WHAT IS EXPECTED: Include no pictures. Output exactly the lines from the one that contains "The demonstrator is" through the final line of the entries.

[TASK MATERIAL Boundary: Start]

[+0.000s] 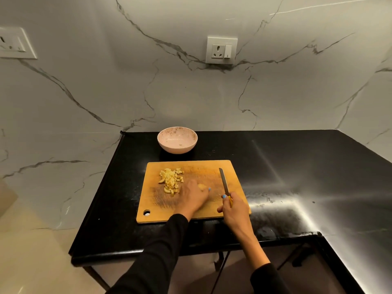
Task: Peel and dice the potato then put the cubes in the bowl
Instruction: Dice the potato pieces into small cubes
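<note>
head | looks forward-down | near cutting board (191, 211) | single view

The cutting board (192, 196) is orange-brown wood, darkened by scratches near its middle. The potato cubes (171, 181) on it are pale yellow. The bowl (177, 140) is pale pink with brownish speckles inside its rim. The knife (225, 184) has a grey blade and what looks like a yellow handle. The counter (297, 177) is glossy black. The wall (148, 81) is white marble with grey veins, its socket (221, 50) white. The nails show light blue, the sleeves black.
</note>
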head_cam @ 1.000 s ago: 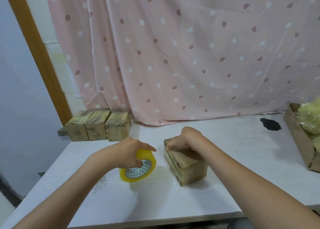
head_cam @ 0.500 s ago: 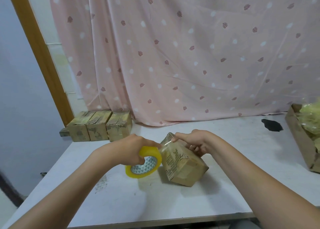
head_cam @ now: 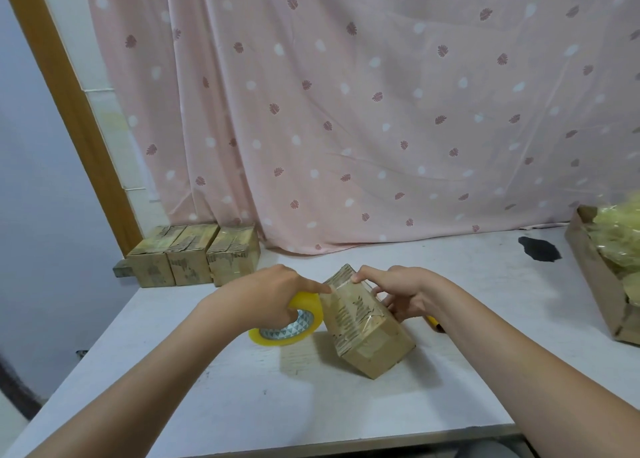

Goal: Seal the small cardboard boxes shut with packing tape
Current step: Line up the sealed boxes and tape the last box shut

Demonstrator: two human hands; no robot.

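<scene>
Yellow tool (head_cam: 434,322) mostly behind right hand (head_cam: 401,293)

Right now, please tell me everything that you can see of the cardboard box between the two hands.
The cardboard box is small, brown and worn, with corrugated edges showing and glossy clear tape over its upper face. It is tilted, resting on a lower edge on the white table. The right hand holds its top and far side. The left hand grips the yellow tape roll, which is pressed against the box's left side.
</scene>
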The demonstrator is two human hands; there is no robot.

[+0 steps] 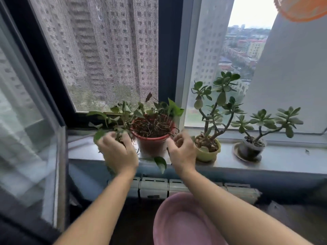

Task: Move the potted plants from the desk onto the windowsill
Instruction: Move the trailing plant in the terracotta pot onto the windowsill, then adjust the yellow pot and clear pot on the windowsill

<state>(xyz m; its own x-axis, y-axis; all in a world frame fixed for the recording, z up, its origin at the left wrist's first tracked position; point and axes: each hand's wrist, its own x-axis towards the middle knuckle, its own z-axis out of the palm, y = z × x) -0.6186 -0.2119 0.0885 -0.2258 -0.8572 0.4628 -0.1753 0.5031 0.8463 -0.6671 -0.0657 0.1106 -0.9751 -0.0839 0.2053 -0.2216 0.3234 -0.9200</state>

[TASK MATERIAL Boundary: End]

THE COMPLETED TASK:
The demonstrator is two human hands; there is no robot.

[+0 steps] 

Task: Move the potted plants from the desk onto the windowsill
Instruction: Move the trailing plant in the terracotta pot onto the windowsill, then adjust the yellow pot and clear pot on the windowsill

<state>(xyz m; its own x-axis, y-axis; all in a world frame fixed for the recording, z up, its origin at the left wrist's first tracked position; point and axes: each hand's wrist, its own x-axis towards the middle knuckle, its own z-axis out of the palm, y = z × x) -0.6186 -0.2119 0.0885 -0.2258 -0.8572 0.4628 -0.1753 0.5031 0.8463 -0.6671 -0.0657 0.1106 -0.9751 -0.0839 0.2053 -0.2216 0.3234 -0.9200</state>

The output for this exercise is now complete.